For the reactivity comparisons at the per-residue level, a question arises as to how the evaluation should be performed. For example, the S-containing peptide contains 16 more exchangeable hydrogens due to the side-chain site on the S residues when compared with the A-containing peptide ions. Therefore, a direct comparison of per-residue deuterium content may not provide the simplest representation of the relative accessibility. Thus the S and A deuterium content values are scaled according to their fractional values of the total deuterium incorporated into the neutral residues. K residues are not included in this analysis because, considering the HDX mechanism, different charge site configurations could contribute to the observed differences. Here, rather the interest is in comparing the average differences in accessibility to different regions of the peptide through the use of the S and A residues.

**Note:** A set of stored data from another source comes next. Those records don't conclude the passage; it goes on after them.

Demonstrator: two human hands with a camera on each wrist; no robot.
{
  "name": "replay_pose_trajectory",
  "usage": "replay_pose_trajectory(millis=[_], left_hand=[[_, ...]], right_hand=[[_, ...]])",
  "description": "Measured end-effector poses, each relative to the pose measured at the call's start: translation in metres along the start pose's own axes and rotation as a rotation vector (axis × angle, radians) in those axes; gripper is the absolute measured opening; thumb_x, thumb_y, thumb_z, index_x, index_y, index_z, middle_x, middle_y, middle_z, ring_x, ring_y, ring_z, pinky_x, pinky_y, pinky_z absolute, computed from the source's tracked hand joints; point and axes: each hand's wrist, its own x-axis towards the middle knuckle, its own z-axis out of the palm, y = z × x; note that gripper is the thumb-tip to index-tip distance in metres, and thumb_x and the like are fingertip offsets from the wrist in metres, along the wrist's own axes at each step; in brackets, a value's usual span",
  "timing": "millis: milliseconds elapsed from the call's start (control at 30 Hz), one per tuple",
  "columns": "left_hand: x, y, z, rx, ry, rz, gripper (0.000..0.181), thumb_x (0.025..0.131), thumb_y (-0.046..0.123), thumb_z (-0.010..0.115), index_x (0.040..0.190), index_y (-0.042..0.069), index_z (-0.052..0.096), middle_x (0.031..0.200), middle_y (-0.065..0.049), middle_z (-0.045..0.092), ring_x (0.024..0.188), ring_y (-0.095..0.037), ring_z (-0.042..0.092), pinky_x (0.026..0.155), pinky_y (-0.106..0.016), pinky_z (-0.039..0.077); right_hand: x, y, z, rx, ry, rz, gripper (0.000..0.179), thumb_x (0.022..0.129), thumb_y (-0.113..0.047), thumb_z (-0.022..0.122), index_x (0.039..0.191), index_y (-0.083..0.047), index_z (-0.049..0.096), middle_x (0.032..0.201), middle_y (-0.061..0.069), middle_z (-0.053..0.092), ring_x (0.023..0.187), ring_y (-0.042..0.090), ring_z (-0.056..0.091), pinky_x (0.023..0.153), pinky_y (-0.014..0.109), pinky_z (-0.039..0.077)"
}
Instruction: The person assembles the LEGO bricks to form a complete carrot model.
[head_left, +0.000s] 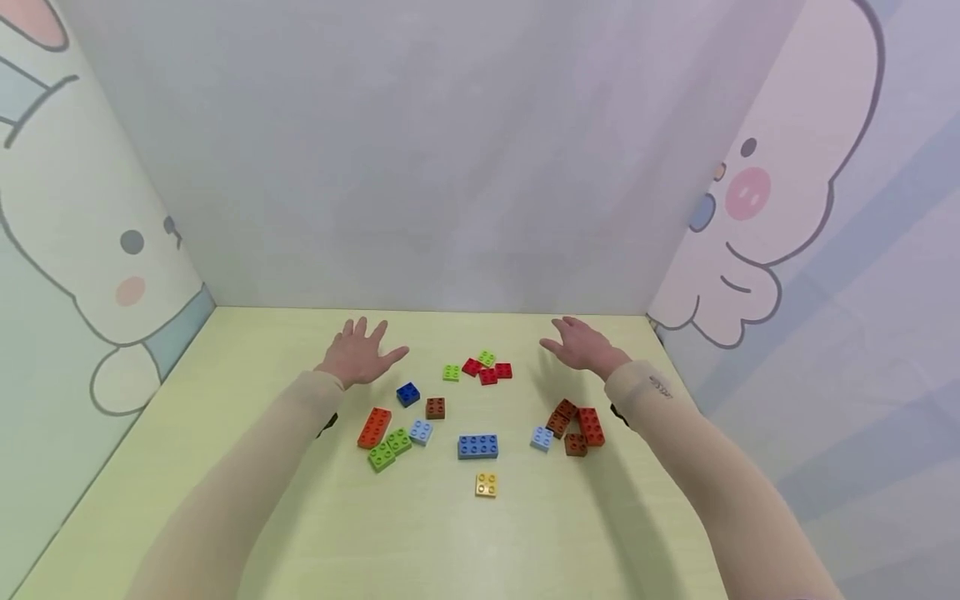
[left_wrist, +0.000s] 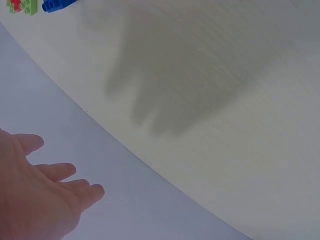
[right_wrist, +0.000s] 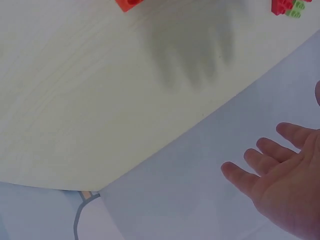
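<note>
Left fingers and right fingers spread, released; dark-blue brick shows four round studs.

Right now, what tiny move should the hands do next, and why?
Perhaps lower the left hand toward the dark blue block: the hand looks empty, its fingers are spread, and that block lies nearby, touching no other block.

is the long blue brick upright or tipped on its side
Upright: in the head view, the long blue brick sits on the table with its studs facing up.
</note>
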Motion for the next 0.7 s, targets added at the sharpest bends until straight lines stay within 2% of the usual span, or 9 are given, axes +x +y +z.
replay_pose_trajectory(millis=[267, 533, 700], left_hand=[[-0.005, 0.017, 0.008, 0.02, -0.034, 0.036, 0.087, 0.091, 0.069, 0.034, 0.151, 0.006, 0.025, 0.15, -0.031, 0.019, 0.134, -0.052, 0.013, 0.106, -0.059, 0.015], [-0.014, 0.043, 0.015, 0.022, -0.014, 0.105, 0.087, 0.089, 0.067, 0.043, 0.15, 0.007, 0.027, 0.15, -0.025, 0.023, 0.136, -0.047, 0.017, 0.107, -0.056, 0.017], [-0.026, 0.059, 0.022, -0.002, 0.015, 0.161, 0.084, 0.087, 0.061, 0.054, 0.149, 0.009, 0.031, 0.149, -0.021, 0.029, 0.136, -0.04, 0.023, 0.107, -0.051, 0.021]], right_hand=[[-0.003, -0.02, 0.018, -0.023, 0.006, -0.052, 0.069, 0.098, -0.047, 0.047, 0.149, -0.005, 0.028, 0.15, 0.021, 0.028, 0.136, 0.037, 0.026, 0.106, 0.051, 0.025], [-0.014, -0.042, 0.033, -0.049, 0.006, -0.136, 0.071, 0.093, -0.04, 0.06, 0.148, -0.005, 0.031, 0.147, 0.02, 0.033, 0.132, 0.037, 0.033, 0.104, 0.05, 0.03], [-0.024, -0.055, 0.044, -0.037, -0.007, -0.166, 0.071, 0.09, -0.038, 0.065, 0.148, -0.01, 0.033, 0.146, 0.015, 0.036, 0.13, 0.033, 0.037, 0.102, 0.048, 0.033]])
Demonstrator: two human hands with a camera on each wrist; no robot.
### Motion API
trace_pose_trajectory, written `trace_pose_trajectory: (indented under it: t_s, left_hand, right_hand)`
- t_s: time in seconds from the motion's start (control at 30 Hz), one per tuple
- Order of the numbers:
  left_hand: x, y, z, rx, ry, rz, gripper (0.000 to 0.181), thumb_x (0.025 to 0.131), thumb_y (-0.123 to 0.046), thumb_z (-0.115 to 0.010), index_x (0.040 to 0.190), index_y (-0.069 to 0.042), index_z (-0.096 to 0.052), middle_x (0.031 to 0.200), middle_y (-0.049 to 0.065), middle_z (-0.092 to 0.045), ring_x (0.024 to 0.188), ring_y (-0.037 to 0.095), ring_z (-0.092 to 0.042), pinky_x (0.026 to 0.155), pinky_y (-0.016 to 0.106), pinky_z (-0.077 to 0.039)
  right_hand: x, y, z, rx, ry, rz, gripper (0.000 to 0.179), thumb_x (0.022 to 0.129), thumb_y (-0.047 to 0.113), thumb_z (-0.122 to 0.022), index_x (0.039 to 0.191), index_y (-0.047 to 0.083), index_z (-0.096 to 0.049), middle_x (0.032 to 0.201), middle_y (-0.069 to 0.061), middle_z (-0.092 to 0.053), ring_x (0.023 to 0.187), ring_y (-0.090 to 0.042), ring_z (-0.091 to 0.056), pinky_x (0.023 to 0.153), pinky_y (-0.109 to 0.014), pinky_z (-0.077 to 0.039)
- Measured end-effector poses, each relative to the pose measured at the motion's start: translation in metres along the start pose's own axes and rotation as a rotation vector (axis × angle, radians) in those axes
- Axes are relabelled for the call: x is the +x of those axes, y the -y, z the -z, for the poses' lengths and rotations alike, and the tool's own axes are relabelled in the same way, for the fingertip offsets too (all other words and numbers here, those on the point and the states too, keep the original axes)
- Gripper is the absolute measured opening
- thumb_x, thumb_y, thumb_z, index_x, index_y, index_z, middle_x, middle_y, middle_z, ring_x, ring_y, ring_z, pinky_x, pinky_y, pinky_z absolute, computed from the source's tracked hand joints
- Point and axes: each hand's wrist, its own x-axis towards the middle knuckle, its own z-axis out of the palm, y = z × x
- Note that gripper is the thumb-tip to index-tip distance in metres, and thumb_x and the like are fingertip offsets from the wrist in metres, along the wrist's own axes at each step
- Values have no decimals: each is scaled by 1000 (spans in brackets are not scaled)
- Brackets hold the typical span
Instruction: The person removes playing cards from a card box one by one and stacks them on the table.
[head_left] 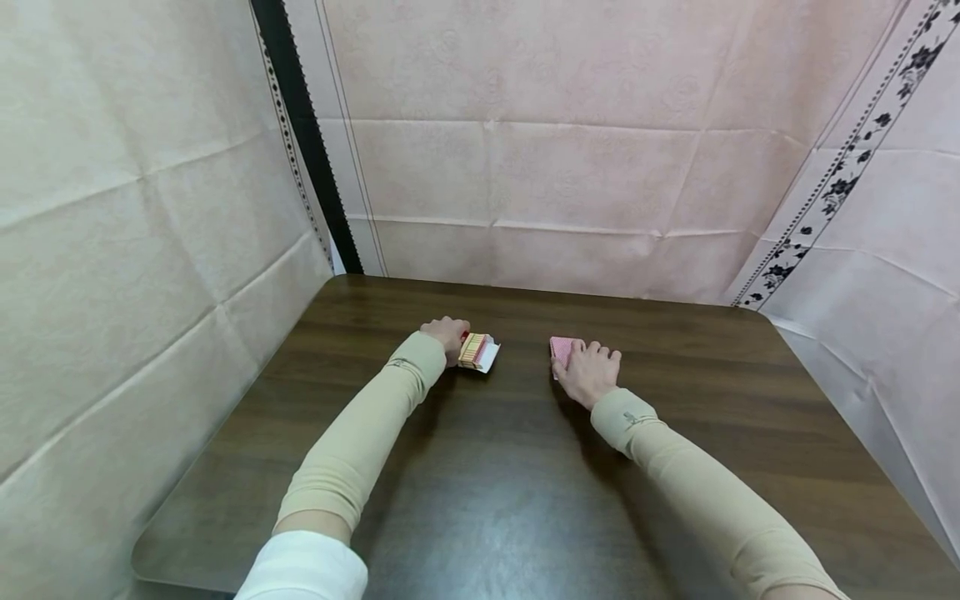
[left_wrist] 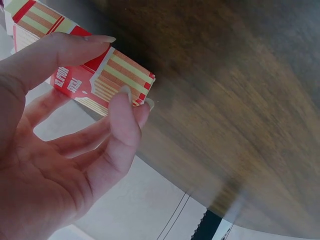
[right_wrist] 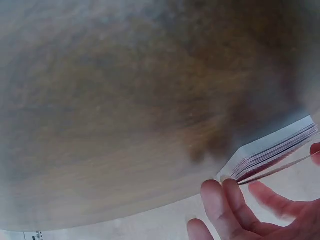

Figure 3 shows the comparison of the deuterium content of the S and A residues on the respective peptide ions. For the A-containing peptide, only four residues show significantly greater accessibility; these are the A4, A5, A19, and A20 residues. For the S-containing peptide, the residues showing significantly increased accessibility are the S2, S9, S10, S13, S15, and S17 residues. Overall, the results suggest a greater accessibility to middle residues for the S-containing peptide ion. This could result from increased charge solvation by the S residues as discussed below. Notably, the relative per-residue deuterium uptake values shown in Fig. 3 exhibit different levels of precision (also shown as independent values in Table S1). This appears to primarily result from variability in determining the peak centers of low-abundance fragment ions. For example, two required fragment ions used to determine the deuterium content for S3 and S18 residues are ~ 40% lower in intensity relative to those used for the S13 and S19 residues. That said, the error levels are consistent with those reported previously [67, 71, 77, 81].
Comparison to Candidate Structures from MD Simulations
The HDX behavior of the S-containing peptide was further considered using MD simulations. To find the best structural type (or types) exhibiting similar exchange site accessibility to the gas-phase conformer type, simulated annealing was conducted for [M + 3H]3+ peptide ions using two different charge configurations as well as two different simulation times (see “Experimental”). As shown in Fig. S3 in the Supplementary Information section, the collision cross sections obtained from MD simulations are, for the most part, significantly smaller than the experimental value. An examination of some of these structures, reveals extremely compact ion conformer types with significant charge solvation of the charge sites by the serine residues as shown in Fig. S4 (Supplementary Information section). Indeed, as an indicator of how the MD simulations captured such charge solvation, consider that only 71 of 8000 structures were observed to have collision cross sections within ± 2% of the experimental value for the compact [M+3H]3+ ions.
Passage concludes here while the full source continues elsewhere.